La tentación de emocionar a toda costa.
No es la primera vez que el realizador galo aborda temas relacionados con la medicina y esta vez pone el foco en un médico rural enfrentado a una enfermedad terminal. Lo mejor pasa por sus momentos de realismo antes que lo ficcional.
Si los pergaminos laborales no incluyeran un primer largometraje con temática diversa, la filmografía de Thomas Lilti (médico además de director de cine) podría catalogarse como abiertamente terapéutica. Ya su anterior, y muy exitosa en Francia, Hippocrate (2014) elaboraba un relato de profesionales de la medicina en un gran hospital, con el tema de un padre experimentado y un hijo haciendo su primera residencia como núcleo de diversos conflictos, tanto familiares como laborales y éticos. Para En un lugar de Francia (título local del tipo comodín que poco le debe al original Medicina de campo), el realizador traslada la acción a un pueblo rural de la región de Normandía y reemplaza la consanguinidad por una filiación putativa. La primera escena presenta a Jean-Pierre, un médico rural de pura raza –absolutamente entregado a su vocación, disponible las 24 horas, conocedor y compasivo–, enfrentado a la realidad de un tumor cerebral que requiere inmediato tratamiento químico. De allí que su propio galeno le envíe a la recientemente recibida Natalie (Marianne Denicourt), una mujer no tan joven llegada de la ciudad, para que lo asista en sus consultas y emergencias cotidianas. Nuevamente, será ese el origen de colisiones varias que el relato irá limando hasta su secuencia de títulos de cierre.

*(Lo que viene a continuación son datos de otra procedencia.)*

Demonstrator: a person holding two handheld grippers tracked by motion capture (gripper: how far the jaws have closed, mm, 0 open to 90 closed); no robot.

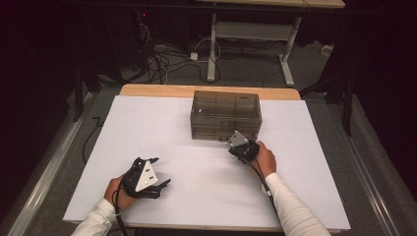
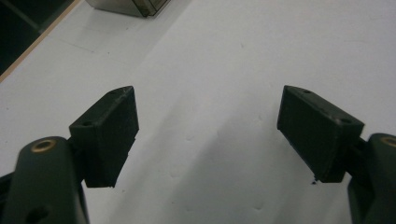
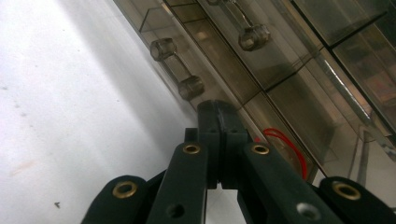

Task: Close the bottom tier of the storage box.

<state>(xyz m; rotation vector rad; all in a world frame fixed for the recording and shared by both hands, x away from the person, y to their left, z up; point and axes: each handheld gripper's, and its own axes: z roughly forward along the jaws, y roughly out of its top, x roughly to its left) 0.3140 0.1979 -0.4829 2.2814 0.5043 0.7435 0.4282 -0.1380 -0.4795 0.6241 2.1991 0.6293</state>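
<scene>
Right hand-held gripper point(image 1: 235, 145) is sitting at the lower front of the clear drawer box point(image 1: 225, 114), which is standing toward the far middle of the white surface point(image 1: 147, 132). In the right gripper view its jaws are pressed fully together with nothing between them, tips just beside the bottom drawer's bar handle point(image 3: 177, 68); whether they are touching the drawer front is hard to tell. Something red point(image 3: 287, 144), thin and looped, is lying inside that bottom drawer point(image 3: 280, 107), behind the smoky plastic. All drawers are looking shut, fronts flush. Left hand-held gripper point(image 1: 156, 173) is resting low on the surface, well apart from the box, jaws spread wide and holding nothing; in its own view only bare white surface is lying between the pads point(image 2: 112, 133), with a corner of the box at the top edge. Judging progress: the work is looking barely begun. The approach to the drawer is made, but the handle is not gripped and no drawer is pulled out. Left to do, probably: opening the jaws, taking the handle, drawing the drawer open, then reaching whatever is inside.
</scene>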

Médecin de campagne es varias cosas al mismo tiempo. Por un lado, en su descripción de la abnegación del protagonista, resulta un canto no sólo a los médicos rurales sino a otra especie en vías de extinción: el doctor de familia, aquel que conoce los cuerpos y espíritus de los pacientes como las palmas de sus propias manos y es capaz de diagnosticar certeramente dolencias casi con los ojos cerrados. Por el otro, con su retrato de múltiples patologías y lesiones (y algunos de sus tratamientos, que el director seguramente incluye con conocimiento de causa y efecto), parece una respuesta menos bombástica, más “bajada a tierra”, de tanto drama hospitalario que la televisión viene poniendo en pantalla desde hace décadas con bastante popularidad. La historia personal de los personajes centrales hace que la película coquetee con la posibilidad del romance, aunque nunca termine de volcarse por ese camino, prefiriendo en cambio el choque de personalidades y la posibilidad de la atracción a pesar de las diferencias. Finalmente, el tema de la propia muerte reflejada en el fallecimiento de aquellos más cercanos sobrevuela durante gran parte del metraje, en particular cuando los padecimientos de un anciano que se resiste a abandonar su hogar para hospitalizarse ocupan el centro de la pantalla.
Si el esqueleto del film es cosa vista y probada –con las diversas subtramas e instancias sorpresivas diseñadas para mantener la atención del espectador–, lo mejor de En un lugar de Francia puede hallarse en sus momentos descriptivos, cuando la narración descansa por un rato y deja de empujar la trama, deteniéndose en la posibilidad de la descripción de ambientes y personajes, en los modos de vida del lugar. Esa forma de realismo cinematográfico que los franceses saben cocinar muy bien –y que tiñe las imágenes, por momentos, de un aire casi documental– le suma varios puntos a una película que, al mismo tiempo, no puede evitar obsesionarse con la idea de emocionar a toda costa. Precisamente por ello, a medida que comienzan a acechar las resoluciones, Lilti termina pisando el palito de la progresión dramática al uso, pagando por ello un precio: lo que podía ser misterioso se torna obvio y lo inesperado le cede el lugar a lo previsible.